Aftosa no Paraguai deixa RS em situação de alerta

Publicado em 04/01/2012 06:29 663 exibições
Coordenadores da Secretaria da Agricultura decidiram intensificar ações de defesa sanitária.
O surgimento de um novo foco de aftosa no Estado de São Pedro, no norte do Paraguai, deixou os técnicos do Departamento de Defesa Animal da Secretaria da Agricultura, Pecuária e Agronegócio em estado de alerta. O foco, segundo as autoridades paraguaias, foi constatado na fazenda Gustavo Trugger, localizada no distrito de Piri Pukú, na periferia de San Pedro, a cerca de 340 quilômetros da capital Assunção.

O estabelecimento fica a 20 quilômetros da estância Santa Helena, onde foi constatado um outro foco no mês de setembro do ano passado, o que implicou na declaração de emergência sanitária animal e a perda do status de país livre da aftosa pelo Paraguai. Este novo, que atinge pelo menos 170 cabeças da propriedade de Trugger, que está interditada, foi verificado no mesmo dia em que o governo paraguaio suspendia o estado de emergência sanitária.

Na manhã desta terça-feira, em reunião coordenada pelo diretor do Departamento de Defesa Agropecuária, Eraldo Leão Marques, que reuniu os coordenadores da Defesa Sanitária Animal, da Fiscalização de Trânsito de Animais e de Doenças Vesiculares, foi estabelecido um plano de ação para intensificar as ações de vigilância, especialmente na área entre Garruchos e Barra do Guarita, na fronteira noroeste do Estado.
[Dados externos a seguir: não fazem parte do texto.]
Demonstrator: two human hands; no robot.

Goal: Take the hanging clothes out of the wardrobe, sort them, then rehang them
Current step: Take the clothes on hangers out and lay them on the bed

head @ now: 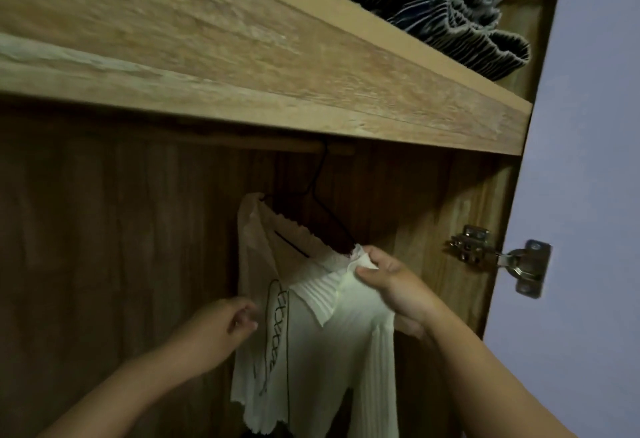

A área, às margens do Rio Uruguai, na Fronteira com a Argentina, totaliza aproximadamente 200 quilômetros de linha de fronteira e pelo menos 60 quilômetros para dentro do território brasileiro.

Nesta região, onde estão instaladas as coordenadorias regionais do Departamento de Defesa Agropecuária de Santa Rosa, São Luiz Gonzaga e Ijuí, abrangendo 29 municípios, serão montadas seis equipes volantes, cada uma com um médico veterinário e dois auxiliares, que contarão com o apoio da Brigada Militar. Estas equipes, conforme Eraldo Leão, exercerão o que ele denomina de vigilância ativa, com montagem de barreiras, vistoria a propriedades de risco, fiscalização de estabelecimentos que comercializam carnes e derivados e executarão ações de vigilância sanitária.

O diretor disse que não existam razões para semear um clima de pânico entre os produtores gaúchos. Eraldo enumera algumas razões que tranqüilizam o serviço de vigilância. “Acabamos de vacinar pelo menos 95,96% dos bovídeos com idade até dois anos, o foco verificado tem algumas barreiras antes de chegar ao Rio Grande do Sul, como os estados do Mato Grosso, Paraná e Santa Catarina, por um lado, e a Argentina de outro e, além disso, nossos produtores estão bastante conscientes do risco que todos corremos de o vírus da aftosa voltar ao Estado e, por isso, tem agido de acordo com as determinações oficiais”, declara.

Participaram da reunião o coordenador de Defesa Sanitária Animal, Nelmo Adams, os coordenadores do serviço de controle e fiscalização de trânsito, Rodrigo Etges e Gabriela Maura Cavagni, os coordenadores do serviço de doenças vesiculares, Marcelo Göcks e Lucila Carboneiro dos Santos, o responsável pela área animal do DDA, André Mendes Ribeiro, e o coordenador regional do DDA em Ijui, José Emilio Stum.

A operação começa já nesta terça-feira. Ainda nessa segunda-feira, no final da tarde, o Departamento de Defesa Agropecuária emitiu nota oficial sobre o tema:

COMUNICADO OFICIAL DA SEAPA

O Estado do Rio Grande do Sul está em Alerta Sanitário frente à reincidência de febre aftosa no Paraguai.

A Secretaria de Agricultura, Pecuária e Agronegócio do Rio Grande do Sul, em conjunto com o Ministério da Agricultura, está realizando atividades de vigilância sanitária nos municípios visando evitar a introdução do vírus da febre aftosa no nosso Estado.

Quando observar qualquer animal com algum sintoma característico de febre aftosa - salivação em excesso e manqueira ou tiver conhecimento de bovinos com procedência desconhecida - comunique imediatamente à unidade local do Serviço Veterinário Oficial (IVZ), ou ligue para:

Ministério da Agricultura, Pecuária e Abastecimento (MAPA): 0800-7041995

Secretaria da Agricultura, Pecuária e Agronegócio (SEAPA): 51 3288-6200

Lembre-se: apesar de realizar regularmente as campanhas de vacinação, o Estado não está livre da ocorrência da doença. Faça sua parte, colabore com o serviço veterinário oficial nas ações de vigilância realizadas.